– С сильным, но нежнейшим привкусом кориандра. Этот, наверное, и был самый-самый.
– Может быть, потому, что это был ваш первый мед?
– Нет, – сказал я. – Я никогда потом не пробовал ничего более замечательного. Мы собрали всего-то двадцать восемь фляг с наших первых двадцати восьми семей. Но чистый кориандровый мед был только в первых четырех флягах. И когда мы попробовали его прямо из фляги, у нас глаза на лоб полезли от мощного, все забивающего вкуса кинзы. Но когда мед сел, он стал удивительно спокойным и нежным. Теперь этот мед мало кто уже помнит.
– А подсолнечный мед следующего года? – сказал Саратов.
– Его легче было отколоть молотком, чем отрезать ножом.
– А он все равно просто таял во рту.
– А разноцвет последних годов – смесь подсолнуха, осота и сурепки? Он был, как паста, и с особо мелкими кристаллами, как, впрочем, и весь наш мед.
– А ты помнишь ваш сотовый мед?
– Я готовил его в секциях. Всего несколько секций каждый год. В лучшей семье. А когда пчела готова была уже запечатать мед, я вскрывал пару полновесных рамок, и секции получались ровными, без единого дефекта.

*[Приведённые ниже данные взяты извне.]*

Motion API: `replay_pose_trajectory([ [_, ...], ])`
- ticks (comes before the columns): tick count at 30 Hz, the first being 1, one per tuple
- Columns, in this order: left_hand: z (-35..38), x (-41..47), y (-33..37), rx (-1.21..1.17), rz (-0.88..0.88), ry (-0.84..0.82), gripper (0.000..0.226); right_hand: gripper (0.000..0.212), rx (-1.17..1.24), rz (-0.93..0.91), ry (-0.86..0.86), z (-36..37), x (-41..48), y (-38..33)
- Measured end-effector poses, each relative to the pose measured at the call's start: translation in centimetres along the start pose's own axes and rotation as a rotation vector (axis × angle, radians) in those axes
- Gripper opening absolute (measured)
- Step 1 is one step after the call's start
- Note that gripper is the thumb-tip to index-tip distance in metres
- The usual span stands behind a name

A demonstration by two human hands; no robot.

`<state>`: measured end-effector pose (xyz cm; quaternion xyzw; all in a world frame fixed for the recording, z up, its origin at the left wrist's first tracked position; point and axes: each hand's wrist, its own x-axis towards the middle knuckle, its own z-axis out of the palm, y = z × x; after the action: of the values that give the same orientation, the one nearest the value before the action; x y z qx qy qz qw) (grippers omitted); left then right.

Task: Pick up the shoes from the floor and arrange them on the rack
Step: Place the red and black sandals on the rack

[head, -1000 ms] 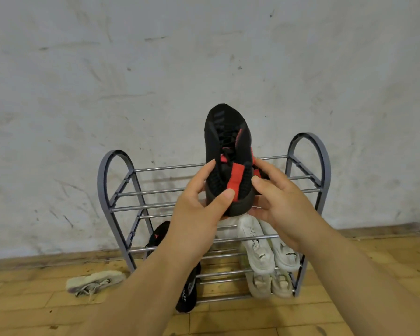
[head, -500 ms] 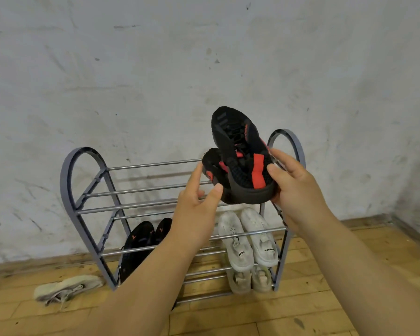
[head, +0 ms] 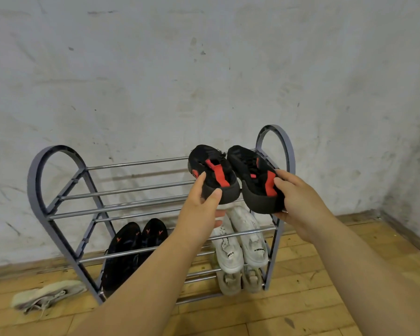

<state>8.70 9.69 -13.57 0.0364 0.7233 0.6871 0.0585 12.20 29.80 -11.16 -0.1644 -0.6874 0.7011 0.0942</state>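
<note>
**A:** Where are the red-black shoes?

**B:** Both are at the right end of the top shelf (head: 136,163), toes toward the wall (head: 204,69). The left hand (head: 199,214) grips the left shoe (head: 212,172) by the heel, thumb on the back and fingers round the side. The right hand (head: 298,202) holds the right shoe (head: 250,170) by its heel, thumb on top. I can't tell whether either sole touches the shelf.

**A:** So they're not set down yet?

**B:** I'd say not, since both hands are wrapped round them.

**A:** What about the rest of the rack (head: 33,187)?

**B:** Three pairs sit lower down. A black pair (head: 126,241) is on the left and a white pair (head: 250,241) on the right, with a beige pair (head: 230,282) under the white.

**A:** What's left to do?

**B:** Set these two down. Then there's the pale shoe (head: 46,295) on the floor (head: 301,299), left of the rack. It may be two shoes, but it's too blurred to say.
</note>
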Motion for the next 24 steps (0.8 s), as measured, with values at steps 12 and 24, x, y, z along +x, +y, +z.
replay_pose_trajectory([
  [12,-1.5,0.4,1.0,-0.239,-0.086,0.151,0.034,0.039,0.149,0.080,-0.120,-1.1,-0.2,0.8],
  [24,-11.2,-6.6,2.8,-0.236,-0.010,0.126,0.030,0.041,0.012,0.074,-0.387,-4.2,-5.5,-0.6],
])
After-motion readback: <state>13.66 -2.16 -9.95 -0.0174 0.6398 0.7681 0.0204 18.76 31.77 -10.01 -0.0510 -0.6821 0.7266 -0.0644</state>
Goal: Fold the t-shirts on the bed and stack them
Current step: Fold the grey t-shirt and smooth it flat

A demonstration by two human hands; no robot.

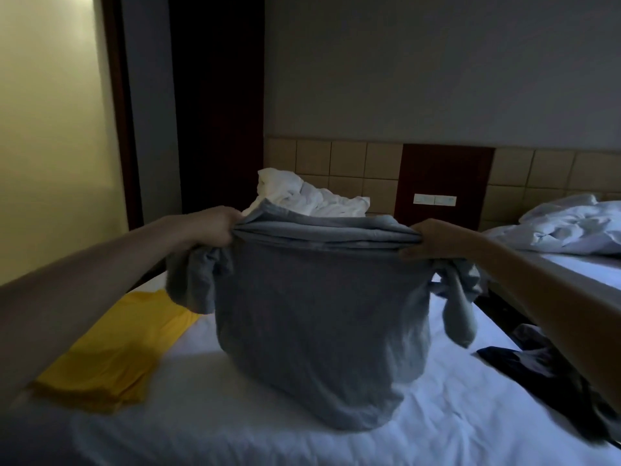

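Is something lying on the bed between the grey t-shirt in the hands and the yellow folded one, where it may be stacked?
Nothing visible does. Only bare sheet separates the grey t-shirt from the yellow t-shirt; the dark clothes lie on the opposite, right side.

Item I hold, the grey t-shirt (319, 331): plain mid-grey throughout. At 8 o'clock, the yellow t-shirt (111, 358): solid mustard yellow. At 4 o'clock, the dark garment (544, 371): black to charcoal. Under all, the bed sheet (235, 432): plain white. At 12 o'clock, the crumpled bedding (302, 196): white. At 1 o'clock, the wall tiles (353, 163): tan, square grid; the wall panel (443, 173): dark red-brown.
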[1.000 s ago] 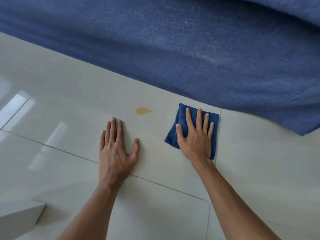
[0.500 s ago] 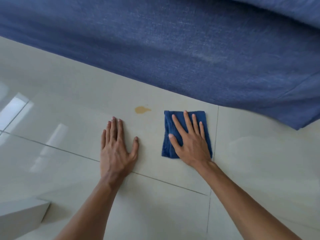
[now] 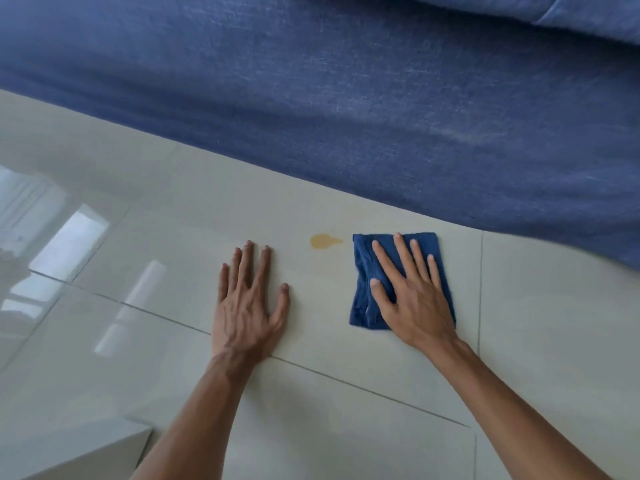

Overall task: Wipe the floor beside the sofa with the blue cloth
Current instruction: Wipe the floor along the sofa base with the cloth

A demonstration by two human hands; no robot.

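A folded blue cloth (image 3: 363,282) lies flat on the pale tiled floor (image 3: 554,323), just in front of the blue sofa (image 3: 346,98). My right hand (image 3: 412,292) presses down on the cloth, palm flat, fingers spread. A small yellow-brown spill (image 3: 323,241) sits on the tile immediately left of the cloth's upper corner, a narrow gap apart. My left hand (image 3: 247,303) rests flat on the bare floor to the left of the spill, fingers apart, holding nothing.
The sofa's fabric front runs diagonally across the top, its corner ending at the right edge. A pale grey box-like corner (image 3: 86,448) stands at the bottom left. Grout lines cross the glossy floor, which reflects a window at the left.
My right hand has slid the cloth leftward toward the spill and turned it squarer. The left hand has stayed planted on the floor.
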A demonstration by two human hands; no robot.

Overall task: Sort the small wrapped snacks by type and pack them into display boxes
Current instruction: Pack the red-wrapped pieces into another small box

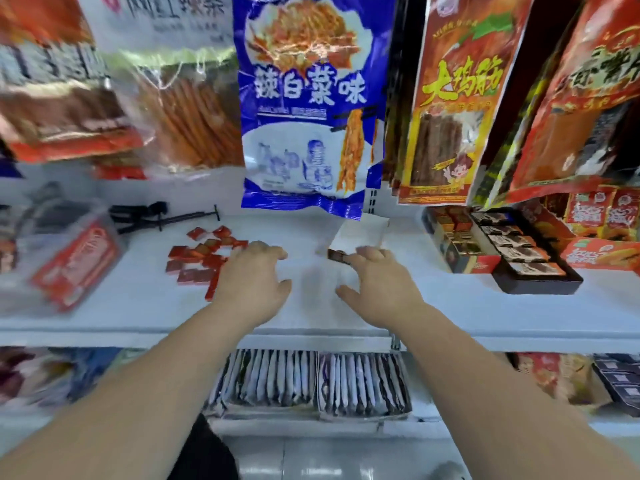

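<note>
Shelf in white carries everything the task needs, and the move ahead turns on one split: red snacks lie to the left of the hands, the white box to the right. Hanging bags crowd the view above, the blue bag dropping lowest, its bottom edge just over the back of the box; reaching deep there means coming in under it. At far right sit display boxes already filled with dark packets, well apart from the loose pile. At far left a clear bag of red packs lies blurred, and a black tool rests behind the pile, clear of it.

The white box stands tilted, open end toward the person, its long axis running away from them. A dark packet lies at its near lip. The right hand is nearer, palm down, fingers spread, fingertips touching or just over that packet; blur hides whether it grips anything. The left hand is also palm down and spread, fingers resting at the right edge of the red pile, not visibly closed on any piece. The hands are apart, bare shelf between them.

Red pieces lie scattered flat, several overlapping. My guess is the left hand gathers these while the right steadies the box.
</note>
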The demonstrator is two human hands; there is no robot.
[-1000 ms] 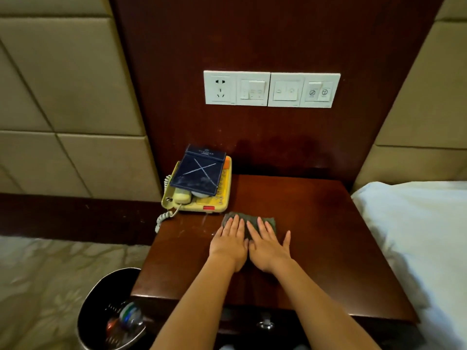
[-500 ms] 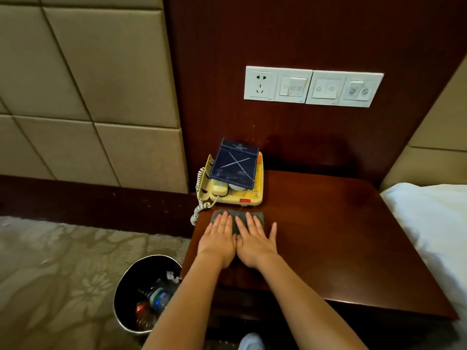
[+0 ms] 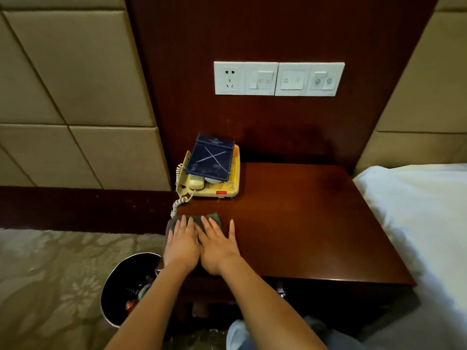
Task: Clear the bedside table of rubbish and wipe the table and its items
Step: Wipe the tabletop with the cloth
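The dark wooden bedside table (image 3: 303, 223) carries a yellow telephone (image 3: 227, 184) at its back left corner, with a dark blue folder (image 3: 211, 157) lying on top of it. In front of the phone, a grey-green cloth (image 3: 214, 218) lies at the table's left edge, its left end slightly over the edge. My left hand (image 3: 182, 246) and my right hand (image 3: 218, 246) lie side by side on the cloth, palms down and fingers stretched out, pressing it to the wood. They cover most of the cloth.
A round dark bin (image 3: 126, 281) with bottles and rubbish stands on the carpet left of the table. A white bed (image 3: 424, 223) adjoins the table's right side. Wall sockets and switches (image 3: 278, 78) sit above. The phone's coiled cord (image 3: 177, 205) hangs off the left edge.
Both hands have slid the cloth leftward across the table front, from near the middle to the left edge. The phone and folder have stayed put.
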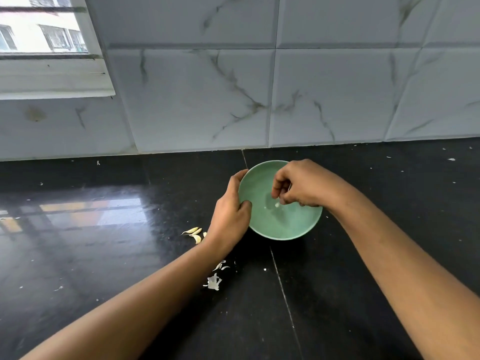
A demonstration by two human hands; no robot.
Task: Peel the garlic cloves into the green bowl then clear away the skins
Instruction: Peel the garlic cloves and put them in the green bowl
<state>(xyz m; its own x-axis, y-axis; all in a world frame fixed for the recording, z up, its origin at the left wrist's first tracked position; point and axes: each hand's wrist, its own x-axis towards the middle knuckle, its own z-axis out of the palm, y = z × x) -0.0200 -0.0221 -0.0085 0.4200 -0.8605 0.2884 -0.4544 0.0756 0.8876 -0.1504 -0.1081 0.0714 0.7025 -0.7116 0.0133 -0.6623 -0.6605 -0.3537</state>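
We steady the green bowl (280, 224), left hand (230, 216) gripping its rim at nine o'clock so it can't slide. Right hand (304, 185) hangs over it, fingertips pinching a pale clove (277, 204) for the drop. Unpeeled cloves (193, 232) and skins (214, 281) wait around seven o'clock.

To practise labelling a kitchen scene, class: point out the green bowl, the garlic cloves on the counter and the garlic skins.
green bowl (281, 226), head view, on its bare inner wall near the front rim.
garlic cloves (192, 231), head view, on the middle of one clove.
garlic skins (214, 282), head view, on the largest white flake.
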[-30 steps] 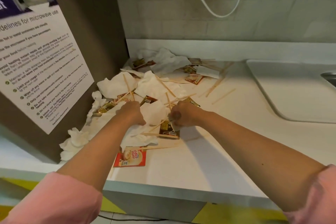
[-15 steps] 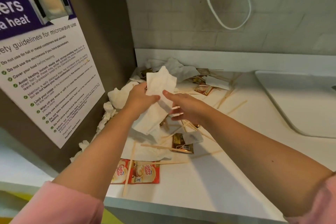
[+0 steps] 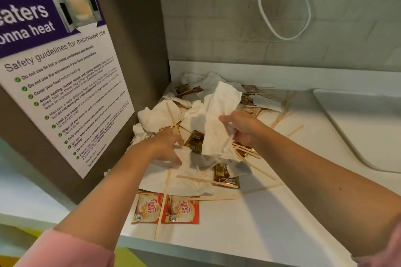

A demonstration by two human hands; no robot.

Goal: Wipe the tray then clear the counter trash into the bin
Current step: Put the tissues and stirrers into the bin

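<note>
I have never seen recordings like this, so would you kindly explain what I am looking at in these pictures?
There is no machine here: these are a person's two bare hands, filmed by one wide-angle camera worn on the head, looking forward and down. Every picture comes from that same view. On the white counter lies a heap of crumpled napkins, wooden stir sticks, two red Coffee mate sachets and some brown sachets. A white tray sits to the right, and a microwave safety poster hangs on the left. The right hand pinches a white napkin lifted above the heap. The left hand reaches into the napkins; it is too blurred to tell whether it grips anything.
</note>
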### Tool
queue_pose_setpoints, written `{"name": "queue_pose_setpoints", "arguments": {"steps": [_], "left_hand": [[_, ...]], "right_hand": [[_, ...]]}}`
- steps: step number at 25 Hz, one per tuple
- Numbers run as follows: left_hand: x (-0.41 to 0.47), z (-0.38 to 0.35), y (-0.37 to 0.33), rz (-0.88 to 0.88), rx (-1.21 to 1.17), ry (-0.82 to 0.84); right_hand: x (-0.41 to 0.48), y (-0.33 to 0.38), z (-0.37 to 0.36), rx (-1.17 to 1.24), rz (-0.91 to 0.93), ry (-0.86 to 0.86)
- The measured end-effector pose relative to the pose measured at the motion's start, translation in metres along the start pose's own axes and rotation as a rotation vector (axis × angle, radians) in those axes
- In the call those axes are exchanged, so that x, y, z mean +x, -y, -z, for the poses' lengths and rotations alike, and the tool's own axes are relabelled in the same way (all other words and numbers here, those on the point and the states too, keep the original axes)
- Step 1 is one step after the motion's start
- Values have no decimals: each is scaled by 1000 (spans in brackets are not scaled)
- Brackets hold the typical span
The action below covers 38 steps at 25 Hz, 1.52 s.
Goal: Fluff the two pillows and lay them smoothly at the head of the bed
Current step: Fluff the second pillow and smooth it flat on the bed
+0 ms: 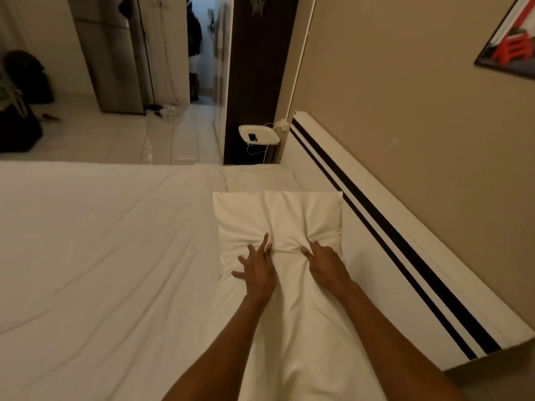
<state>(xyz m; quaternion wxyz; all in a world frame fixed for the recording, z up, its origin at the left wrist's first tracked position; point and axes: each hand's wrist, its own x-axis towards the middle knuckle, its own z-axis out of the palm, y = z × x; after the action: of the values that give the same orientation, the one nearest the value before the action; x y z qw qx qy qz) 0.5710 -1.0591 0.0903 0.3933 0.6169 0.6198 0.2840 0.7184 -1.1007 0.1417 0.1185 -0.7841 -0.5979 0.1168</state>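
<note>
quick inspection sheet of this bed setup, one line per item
surface: white bed sheet, lightly creased.
job's things: near pillow bunched and wrinkled at the middle; far pillow lies flat beside the headboard.
clutter: dark bags on the floor.
grippers: left hand pressing with spread fingers; right hand pressing into the fold, grip unclear.
cables: white cord hanging from the small shelf.
surroundings: fridge, open doorway, framed picture.
</note>
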Motion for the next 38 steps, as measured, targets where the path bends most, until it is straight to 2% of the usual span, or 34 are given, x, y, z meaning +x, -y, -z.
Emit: {"name": "queue_pose_setpoints", "arguments": {"steps": [4,8,19,27,32,35,38], "left_hand": [[-9,-75,-37,69,-17,-29],[0,-130,-57,153,-45,-77],[45,-273,-47,287,-22,-72],[94,-384,3,448,-89,-95],[133,-446,69,436,-95,-55],[137,-477,88,434,-95,-61],[145,-477,84,449,-112,-105]], "right_hand": [[24,-84,18,-4,70,69],[52,-133,25,23,101,116],[121,-264,-38,98,46,229],[177,-353,-134,117,67,239],[204,-396,-210,64,47,208],[204,-418,-231,40,74,183],[216,-419,-228,12,107,192]]}}
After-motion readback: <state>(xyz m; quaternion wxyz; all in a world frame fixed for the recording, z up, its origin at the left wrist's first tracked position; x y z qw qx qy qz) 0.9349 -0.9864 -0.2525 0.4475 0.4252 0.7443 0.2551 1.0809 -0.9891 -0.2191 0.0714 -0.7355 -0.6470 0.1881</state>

– Но, наверное, ничто не могло сравниться с прямо-таки ошеломляющим вкусом теплого, почти горячего забруса в медогонной будке. И всегда было приятно смотреть на того, кто пробовал его впервые.
– А помнишь, Саратов, – сказал я, – как наш Фима опрокинул керосиновую лампу в медогонку?
– А ведь ты предупреждал его, – сказал Саратов.
– А ведь я предупреждал его.
– И еще долго стояла у вас эта керосиновая фляга меда.
– И каждый из нас пытался попробовать этот мед. Но мы так и не дали его пчеле на обсушку.
– Да, в тот год вообще одна беда шла за другой еще с весны.